Source material:
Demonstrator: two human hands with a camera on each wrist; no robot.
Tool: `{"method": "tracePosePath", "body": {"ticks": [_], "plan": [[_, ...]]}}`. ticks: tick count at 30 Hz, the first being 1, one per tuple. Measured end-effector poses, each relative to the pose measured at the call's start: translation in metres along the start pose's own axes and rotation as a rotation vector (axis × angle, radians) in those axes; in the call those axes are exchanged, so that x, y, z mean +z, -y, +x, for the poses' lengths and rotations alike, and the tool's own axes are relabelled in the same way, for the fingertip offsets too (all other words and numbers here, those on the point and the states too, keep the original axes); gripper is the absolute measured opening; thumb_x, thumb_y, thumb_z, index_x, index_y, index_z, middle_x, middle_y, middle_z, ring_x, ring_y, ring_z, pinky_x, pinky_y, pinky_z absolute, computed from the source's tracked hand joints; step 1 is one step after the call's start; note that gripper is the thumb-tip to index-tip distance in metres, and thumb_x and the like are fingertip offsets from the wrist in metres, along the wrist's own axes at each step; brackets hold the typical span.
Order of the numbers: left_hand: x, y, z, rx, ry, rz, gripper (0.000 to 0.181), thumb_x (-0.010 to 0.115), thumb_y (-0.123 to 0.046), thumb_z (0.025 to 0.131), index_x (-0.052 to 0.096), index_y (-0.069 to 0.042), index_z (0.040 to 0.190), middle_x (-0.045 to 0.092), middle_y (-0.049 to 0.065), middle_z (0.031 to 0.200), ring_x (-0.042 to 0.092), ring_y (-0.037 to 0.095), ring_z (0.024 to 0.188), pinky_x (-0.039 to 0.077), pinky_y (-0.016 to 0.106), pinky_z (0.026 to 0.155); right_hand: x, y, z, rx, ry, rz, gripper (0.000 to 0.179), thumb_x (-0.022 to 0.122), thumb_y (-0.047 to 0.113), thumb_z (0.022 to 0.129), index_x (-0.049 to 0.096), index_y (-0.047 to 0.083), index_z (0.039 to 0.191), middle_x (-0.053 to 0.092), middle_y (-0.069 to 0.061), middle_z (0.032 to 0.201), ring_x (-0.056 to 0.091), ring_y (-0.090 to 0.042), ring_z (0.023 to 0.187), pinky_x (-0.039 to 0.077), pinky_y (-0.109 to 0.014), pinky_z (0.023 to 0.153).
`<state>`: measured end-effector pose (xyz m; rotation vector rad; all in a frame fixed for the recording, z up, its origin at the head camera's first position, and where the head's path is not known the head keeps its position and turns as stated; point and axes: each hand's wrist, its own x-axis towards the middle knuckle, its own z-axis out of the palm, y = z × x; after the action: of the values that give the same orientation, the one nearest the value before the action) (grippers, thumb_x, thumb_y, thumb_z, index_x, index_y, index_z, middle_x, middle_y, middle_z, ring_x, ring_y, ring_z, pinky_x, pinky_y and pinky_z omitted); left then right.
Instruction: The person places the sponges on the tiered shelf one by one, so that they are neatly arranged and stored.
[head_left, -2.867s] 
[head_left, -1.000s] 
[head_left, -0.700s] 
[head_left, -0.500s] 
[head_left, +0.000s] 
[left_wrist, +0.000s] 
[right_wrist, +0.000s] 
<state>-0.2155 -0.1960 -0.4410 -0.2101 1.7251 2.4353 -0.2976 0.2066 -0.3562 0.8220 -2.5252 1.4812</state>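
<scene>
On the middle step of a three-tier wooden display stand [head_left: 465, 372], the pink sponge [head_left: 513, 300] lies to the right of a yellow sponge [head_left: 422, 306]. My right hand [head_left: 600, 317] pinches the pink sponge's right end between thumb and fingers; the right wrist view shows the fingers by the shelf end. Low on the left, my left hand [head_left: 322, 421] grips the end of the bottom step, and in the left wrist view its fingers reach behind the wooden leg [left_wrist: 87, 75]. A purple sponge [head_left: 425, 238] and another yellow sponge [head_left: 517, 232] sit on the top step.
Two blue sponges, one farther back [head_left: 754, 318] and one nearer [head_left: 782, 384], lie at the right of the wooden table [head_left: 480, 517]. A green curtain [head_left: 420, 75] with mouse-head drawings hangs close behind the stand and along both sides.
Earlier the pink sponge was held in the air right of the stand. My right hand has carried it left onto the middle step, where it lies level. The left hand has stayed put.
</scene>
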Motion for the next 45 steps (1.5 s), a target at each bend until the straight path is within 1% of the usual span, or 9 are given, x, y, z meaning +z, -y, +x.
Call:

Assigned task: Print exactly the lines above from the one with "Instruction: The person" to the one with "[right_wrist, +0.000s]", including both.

Solution below:
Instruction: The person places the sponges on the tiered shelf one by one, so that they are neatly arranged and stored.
[head_left, -2.867s] 
[head_left, -1.000s] 
[head_left, -0.700s] 
[head_left, -0.500s] 
[head_left, +0.000s] 
[left_wrist, +0.000s] 
[right_wrist, +0.000s] 

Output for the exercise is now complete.